Siegen. Im Prozess berichten die Geschädigten der Brandstiftungen in Siegen von bleibenden Folgen ihrer Angst. Ein Angeklagter bittet um Entschuldigung.

Die Gefährlichkeit der beiden jungen Siegener, die weitgehend zugegeben haben, für eine beispiellose Brandserie im Mai 2017 verantwortlich zu sein, lässt sich nachdrücklich an der Aussage eines Polizisten am dritten Verhandlungstag festmachen. „Wenn die beiden losgezogen sind, dann hat es gekracht. An allen Ecken und Enden. Dann kamen die Anzeigen bündelweise“, sagt der Zeuge am Montagvormittag.

Hunderte Ermittlungsverfahren

Deutlich wird an diesem Tag auch, dass vor allem der Jüngere in den Augen der Beamten die treibende Kraft hinter den Taten war. Während sein älterer Kumpel (18) bis dahin kaum im Fokus der Polizisten stand, erklären gleich mehrere Beamten, den heute 15-Jährigen schon seit Jahren zu kennen.

Er sei mit einer Gruppe zumeist älterer Jugendlicher herumgezogen, deren Mittelpunkt gewesen. Unter anderem habe die Gruppe in leerstehenden Häusern randaliert, etwa die Türen und die gesamte Heizung im alten „Straßen.NRW“-Gebäude herausgerissen.

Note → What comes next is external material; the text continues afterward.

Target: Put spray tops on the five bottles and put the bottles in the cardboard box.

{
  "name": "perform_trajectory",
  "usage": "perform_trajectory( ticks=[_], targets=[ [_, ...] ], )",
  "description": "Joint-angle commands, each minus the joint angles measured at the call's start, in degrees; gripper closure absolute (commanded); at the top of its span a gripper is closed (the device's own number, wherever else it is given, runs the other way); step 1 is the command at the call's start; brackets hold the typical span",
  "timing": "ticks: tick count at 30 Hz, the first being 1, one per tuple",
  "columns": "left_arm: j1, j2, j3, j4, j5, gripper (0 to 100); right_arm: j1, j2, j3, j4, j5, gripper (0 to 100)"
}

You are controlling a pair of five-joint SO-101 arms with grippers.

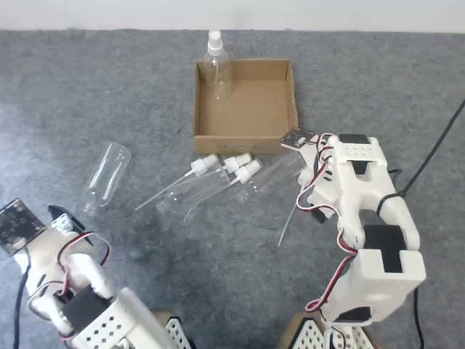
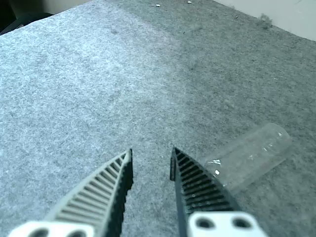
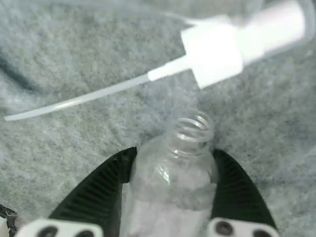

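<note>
- The right gripper is closed about an uncapped bottle. Both jaws appear to press on the clear wall just below the threaded neck.
- In the high view, this gripper and bottle are located right of centre, just below the lower right corner of the cardboard box.
- The left gripper is parted by a narrow gap and nothing is held. It is positioned at the lower left of the high view, above the grey mat, with a second uncapped bottle lying on its side nearby.
- One capped bottle is found at the upper left corner of the box, at the upper centre of the high view. Whether it rests inside or against the wall cannot be told.
- Loose spray tops with long dip tubes lie at the centre, just below the box's front wall. Clear bottle bodies are faintly seen among them; whether any top is already fitted cannot be told.
- One spray top lies just beyond the held bottle's open neck.
- The bottles are judged to be light, thin-walled and smooth, so rolling, slipping or denting under a hard squeeze is to be expected. A hold on the body near the shoulder is advised, with the neck left free.
- The spray tops are judged light and rigid at the collar, with a thin, flexible tube. The collar should be gripped, not the tube.
</note>
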Motion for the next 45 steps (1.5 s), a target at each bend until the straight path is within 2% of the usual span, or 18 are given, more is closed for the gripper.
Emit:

„Hunderte von Ermittlungsverfahren“ seien gegen den „Intensivtäter“ geführt worden und meistens „im Block“ anhängig geworden, überwiegend Hausfriedensbruch, Beleidigung oder auch Körperverletzung. Mit den Bränden habe er ihn nicht in Verbindung gebracht, „dafür war er mir zu clever, zu kon­trolliert“, erklärt einer der Ermittler.

Einer seiner Kollegen fügt allerdings auch an, den jungen Mann „aus einer früheren Brandserie“ gekannt zu haben. Nach der Verhaftung habe dieser nach kurzem Zögern vieles eingeräumt. Der zweite Angeklagte hingegen sei anfangs störrisch und unkooperativ gewesen.

Abweichungen in den Einlassungen

Nachdem die Öffentlichkeit vor zwei Wochen bei der Vernehmung des 15-Jährigen ausgeschlossen wurde, wird in den Aussagen der Polizisten deutlich, dass es gewisse Abweichungen in den Einlassungen des Duos gibt. Unter anderem hat der Jüngere angegeben, dass der Ältere auch bei jenen Taten dabei war, die dieser abstreitet.

Schlaflose Nächte

„Ich bin nicht ängstlich, aber ich schaue immer noch jede Nacht bei Geräuschen erst einmal überall nach“, berichtet die 75-jährige Siegenerin, deren Carport angezündet wurde. Schon vor der Aufklärung der Brände hätten die Nachbarn, die auch nicht schlafen konnten, Nacht für Nacht am Fenster gestanden.

Die Polizei habe ihr erklärt, „unheimliches Glück gehabt“ zu haben, weil der Brand sehr früh auffiel. Drei Häuser hätten einfach so abbrennen können. Ärztliche Unterstützung nehme sie nicht in Anspruch: „Damit muss ich so fertig werden.“

Nach den Ermittlern werden einige Geschädigte gehört. Der erste ist pikanterweise selbst Polizist (28), der vom Nachtdienst zu einem Feuer gerufen wurde – und sein eigenes Motorrad zerstört vorfinden musste. Das Fahrzeug habe zum Verkauf gestanden.

„Am nächsten Tag wollte ein Interessent kommen“, berichtet der Zeuge. Der potenzielle Käufer habe die Geschichte gar nicht glauben wollen. Er nimmt es vergleichsweise gelassen, eine Rentnerin (73) hat der Brand ihres Carports deutlich stärker mitgenommen. „Dass die Frau hätte tot sein können, ist Ihnen jetzt klar“, sagt Staatsanwalt Philipp Scharfenbaum in Richtung der Angeklagten und legt ihnen nahe, vielleicht „etwas sagen“ zu wollen.

Der Jüngere reagiert und entschuldigt sich. „Ich habe mir damals keine Gedanken gemacht“, murmelt er. Von der Polizei seien ihm die möglichen Folgen vor Augen gehalten geworden: „Es tut mir sehr leid“. „Ok“, nickt die Seniorin und verlässt den Raum. Der andere Angeklagte wirkt nachdenklich, sagt aber nichts. Am 14. Dezember wird die Verhandlung fortgesetzt.